What to produce
Please return the lines below verbatim, beginning at the one that has "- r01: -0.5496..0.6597" and stopping after the one that has "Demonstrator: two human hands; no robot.", and add no other lines.

Exercise inputs
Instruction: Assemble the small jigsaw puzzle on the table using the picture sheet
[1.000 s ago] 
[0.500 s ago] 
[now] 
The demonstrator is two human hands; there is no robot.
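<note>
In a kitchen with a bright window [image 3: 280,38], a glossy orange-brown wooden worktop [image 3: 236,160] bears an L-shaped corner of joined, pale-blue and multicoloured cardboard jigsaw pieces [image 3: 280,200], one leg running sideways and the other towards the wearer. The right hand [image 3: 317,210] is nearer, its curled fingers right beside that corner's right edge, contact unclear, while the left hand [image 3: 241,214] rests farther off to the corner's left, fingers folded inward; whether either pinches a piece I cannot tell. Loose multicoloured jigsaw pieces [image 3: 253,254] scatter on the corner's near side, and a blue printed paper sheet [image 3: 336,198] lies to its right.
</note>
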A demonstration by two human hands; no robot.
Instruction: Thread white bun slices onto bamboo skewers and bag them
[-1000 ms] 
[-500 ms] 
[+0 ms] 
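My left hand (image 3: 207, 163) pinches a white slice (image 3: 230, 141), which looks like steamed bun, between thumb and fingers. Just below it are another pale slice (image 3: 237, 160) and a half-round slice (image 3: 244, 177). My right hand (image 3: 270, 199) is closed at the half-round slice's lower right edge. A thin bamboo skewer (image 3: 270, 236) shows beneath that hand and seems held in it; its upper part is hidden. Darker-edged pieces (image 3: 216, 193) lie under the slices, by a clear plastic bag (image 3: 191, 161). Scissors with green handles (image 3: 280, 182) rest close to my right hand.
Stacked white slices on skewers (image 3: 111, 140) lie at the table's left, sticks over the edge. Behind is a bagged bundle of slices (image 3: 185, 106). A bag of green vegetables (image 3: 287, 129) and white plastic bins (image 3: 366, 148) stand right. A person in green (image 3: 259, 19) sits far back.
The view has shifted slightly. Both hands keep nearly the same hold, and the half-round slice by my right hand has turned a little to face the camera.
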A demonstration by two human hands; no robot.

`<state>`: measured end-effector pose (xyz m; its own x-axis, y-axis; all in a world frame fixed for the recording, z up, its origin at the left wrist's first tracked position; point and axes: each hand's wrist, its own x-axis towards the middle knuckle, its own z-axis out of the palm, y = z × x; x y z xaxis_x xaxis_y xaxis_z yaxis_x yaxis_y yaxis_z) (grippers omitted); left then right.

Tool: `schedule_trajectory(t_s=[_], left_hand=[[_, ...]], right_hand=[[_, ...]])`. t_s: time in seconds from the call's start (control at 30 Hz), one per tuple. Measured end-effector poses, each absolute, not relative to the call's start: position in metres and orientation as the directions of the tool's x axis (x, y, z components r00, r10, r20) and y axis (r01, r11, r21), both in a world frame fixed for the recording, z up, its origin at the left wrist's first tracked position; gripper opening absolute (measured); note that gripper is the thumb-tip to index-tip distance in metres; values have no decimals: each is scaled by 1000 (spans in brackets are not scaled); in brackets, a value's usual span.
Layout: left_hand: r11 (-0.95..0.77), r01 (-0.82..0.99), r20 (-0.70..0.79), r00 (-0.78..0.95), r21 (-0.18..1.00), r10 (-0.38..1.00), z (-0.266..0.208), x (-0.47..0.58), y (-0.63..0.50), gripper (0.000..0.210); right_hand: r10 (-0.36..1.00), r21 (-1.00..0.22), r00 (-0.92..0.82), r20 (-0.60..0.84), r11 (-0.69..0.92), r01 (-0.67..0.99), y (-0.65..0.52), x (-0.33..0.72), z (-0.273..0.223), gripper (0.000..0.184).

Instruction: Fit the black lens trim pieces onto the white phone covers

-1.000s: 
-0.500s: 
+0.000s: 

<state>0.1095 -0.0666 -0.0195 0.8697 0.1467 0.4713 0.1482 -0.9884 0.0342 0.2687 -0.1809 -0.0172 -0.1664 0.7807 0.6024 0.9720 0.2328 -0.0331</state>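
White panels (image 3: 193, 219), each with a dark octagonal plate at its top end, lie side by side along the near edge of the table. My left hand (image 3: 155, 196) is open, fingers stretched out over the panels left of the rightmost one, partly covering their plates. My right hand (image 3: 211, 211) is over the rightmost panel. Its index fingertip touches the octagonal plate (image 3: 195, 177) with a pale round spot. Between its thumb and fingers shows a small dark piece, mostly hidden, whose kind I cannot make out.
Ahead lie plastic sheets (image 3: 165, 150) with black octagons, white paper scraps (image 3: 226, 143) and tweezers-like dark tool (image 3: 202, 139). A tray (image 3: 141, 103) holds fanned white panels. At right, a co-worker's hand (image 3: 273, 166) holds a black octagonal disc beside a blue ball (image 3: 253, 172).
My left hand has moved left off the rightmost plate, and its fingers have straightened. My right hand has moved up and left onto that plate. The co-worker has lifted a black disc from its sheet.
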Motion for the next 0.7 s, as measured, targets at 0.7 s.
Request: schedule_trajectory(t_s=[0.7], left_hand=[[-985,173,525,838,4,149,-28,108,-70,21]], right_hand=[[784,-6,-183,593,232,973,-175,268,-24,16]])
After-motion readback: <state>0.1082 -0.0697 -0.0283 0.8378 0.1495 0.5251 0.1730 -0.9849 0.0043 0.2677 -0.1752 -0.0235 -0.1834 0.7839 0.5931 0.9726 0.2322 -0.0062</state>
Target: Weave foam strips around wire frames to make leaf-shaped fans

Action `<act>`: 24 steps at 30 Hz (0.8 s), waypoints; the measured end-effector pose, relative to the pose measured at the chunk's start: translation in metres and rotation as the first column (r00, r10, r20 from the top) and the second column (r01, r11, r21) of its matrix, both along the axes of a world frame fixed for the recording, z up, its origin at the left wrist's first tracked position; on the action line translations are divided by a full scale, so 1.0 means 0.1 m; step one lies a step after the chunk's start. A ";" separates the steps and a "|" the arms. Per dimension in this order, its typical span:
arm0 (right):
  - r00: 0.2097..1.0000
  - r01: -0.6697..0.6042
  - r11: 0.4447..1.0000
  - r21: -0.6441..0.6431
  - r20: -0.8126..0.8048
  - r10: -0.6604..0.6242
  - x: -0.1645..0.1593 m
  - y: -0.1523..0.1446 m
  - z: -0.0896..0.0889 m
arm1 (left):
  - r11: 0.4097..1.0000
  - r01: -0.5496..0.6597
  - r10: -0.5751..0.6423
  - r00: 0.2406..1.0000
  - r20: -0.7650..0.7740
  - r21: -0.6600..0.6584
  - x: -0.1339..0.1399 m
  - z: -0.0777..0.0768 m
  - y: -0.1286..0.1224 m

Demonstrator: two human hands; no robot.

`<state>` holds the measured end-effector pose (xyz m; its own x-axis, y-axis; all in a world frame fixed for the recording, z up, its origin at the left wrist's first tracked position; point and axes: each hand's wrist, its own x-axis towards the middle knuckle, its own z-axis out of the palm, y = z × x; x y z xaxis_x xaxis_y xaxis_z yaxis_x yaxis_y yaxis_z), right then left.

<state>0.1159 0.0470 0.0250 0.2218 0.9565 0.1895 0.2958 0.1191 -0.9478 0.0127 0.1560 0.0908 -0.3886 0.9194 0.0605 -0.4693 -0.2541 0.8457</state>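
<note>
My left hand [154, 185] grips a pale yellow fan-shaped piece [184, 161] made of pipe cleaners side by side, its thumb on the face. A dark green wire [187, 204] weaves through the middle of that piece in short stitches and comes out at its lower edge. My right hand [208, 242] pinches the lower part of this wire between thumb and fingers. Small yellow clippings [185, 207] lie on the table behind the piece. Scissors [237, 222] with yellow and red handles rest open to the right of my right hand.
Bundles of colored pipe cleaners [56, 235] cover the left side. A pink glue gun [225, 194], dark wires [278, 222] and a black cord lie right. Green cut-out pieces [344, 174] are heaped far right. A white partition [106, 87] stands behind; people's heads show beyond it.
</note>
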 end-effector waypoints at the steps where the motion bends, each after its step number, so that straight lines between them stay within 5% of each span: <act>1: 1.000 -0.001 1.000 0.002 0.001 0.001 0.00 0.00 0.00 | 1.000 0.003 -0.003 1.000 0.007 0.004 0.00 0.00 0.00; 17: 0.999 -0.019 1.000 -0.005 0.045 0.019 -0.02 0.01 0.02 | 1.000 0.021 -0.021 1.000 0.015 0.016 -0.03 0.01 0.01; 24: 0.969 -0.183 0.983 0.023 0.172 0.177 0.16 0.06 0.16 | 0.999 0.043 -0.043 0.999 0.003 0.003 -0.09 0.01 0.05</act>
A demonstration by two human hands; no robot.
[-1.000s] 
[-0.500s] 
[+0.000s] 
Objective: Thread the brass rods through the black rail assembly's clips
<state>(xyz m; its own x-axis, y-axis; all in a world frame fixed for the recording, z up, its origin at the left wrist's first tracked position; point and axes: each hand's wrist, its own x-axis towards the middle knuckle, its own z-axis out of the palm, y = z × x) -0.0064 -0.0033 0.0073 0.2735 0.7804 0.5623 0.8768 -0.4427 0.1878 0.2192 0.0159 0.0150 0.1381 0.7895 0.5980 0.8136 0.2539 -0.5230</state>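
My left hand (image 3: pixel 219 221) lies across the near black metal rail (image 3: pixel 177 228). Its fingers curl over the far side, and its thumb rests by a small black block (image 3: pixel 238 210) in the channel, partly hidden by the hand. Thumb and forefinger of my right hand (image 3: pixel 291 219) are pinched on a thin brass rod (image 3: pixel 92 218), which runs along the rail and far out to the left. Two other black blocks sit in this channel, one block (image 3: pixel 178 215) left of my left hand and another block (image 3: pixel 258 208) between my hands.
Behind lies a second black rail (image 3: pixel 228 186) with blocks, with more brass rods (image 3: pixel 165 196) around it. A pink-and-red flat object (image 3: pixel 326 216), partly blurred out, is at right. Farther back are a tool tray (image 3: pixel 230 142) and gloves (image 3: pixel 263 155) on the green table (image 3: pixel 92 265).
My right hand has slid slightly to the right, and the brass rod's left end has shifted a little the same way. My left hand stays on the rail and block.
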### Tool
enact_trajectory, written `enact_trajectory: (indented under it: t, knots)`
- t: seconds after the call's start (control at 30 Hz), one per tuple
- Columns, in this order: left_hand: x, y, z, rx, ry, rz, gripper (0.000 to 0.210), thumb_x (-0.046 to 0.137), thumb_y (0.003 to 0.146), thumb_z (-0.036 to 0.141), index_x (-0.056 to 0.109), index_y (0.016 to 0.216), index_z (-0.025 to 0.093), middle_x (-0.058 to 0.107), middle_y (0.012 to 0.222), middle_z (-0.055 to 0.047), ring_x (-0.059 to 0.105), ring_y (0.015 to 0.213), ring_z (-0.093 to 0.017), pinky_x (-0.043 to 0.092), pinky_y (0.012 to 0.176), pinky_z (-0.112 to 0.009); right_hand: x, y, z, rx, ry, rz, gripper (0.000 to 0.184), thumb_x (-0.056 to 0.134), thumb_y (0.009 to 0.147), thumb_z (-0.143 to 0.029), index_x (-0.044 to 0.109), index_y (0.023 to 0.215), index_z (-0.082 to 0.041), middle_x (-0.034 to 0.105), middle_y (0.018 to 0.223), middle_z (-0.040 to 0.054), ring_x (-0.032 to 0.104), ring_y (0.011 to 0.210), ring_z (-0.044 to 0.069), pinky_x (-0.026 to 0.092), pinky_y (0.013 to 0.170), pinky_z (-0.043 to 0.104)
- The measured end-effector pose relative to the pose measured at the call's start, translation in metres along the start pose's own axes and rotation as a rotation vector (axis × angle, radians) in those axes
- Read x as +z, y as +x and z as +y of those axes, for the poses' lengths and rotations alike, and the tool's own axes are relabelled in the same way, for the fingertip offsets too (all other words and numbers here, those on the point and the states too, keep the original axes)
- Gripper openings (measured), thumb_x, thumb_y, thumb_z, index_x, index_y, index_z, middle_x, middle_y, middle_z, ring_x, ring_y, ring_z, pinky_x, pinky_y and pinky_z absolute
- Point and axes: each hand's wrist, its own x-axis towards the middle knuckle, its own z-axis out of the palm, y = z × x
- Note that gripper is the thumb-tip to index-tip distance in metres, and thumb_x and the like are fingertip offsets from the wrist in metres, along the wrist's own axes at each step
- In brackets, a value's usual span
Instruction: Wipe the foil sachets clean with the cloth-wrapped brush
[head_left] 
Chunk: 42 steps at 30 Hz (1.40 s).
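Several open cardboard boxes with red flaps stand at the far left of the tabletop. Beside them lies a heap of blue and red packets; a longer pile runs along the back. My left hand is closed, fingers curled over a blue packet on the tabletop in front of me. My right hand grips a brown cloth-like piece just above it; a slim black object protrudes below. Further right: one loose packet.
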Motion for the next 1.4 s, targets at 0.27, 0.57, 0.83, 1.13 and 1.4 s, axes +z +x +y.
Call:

Answer for the task
  - r01: -0.5496..0.6597
  - r10: -0.5751..0.6423
  - r00: 0.2406..1.0000
  - r20: -0.7650..0.7740
  - r21: -0.6600..0.6584
  - x: -0.1339..0.1399 m
  - z: -0.0777..0.0768 m
  - y: -0.1286..0.1224 m

Demonstrator: two human hands; no robot.

The exercise is finished and nothing remains.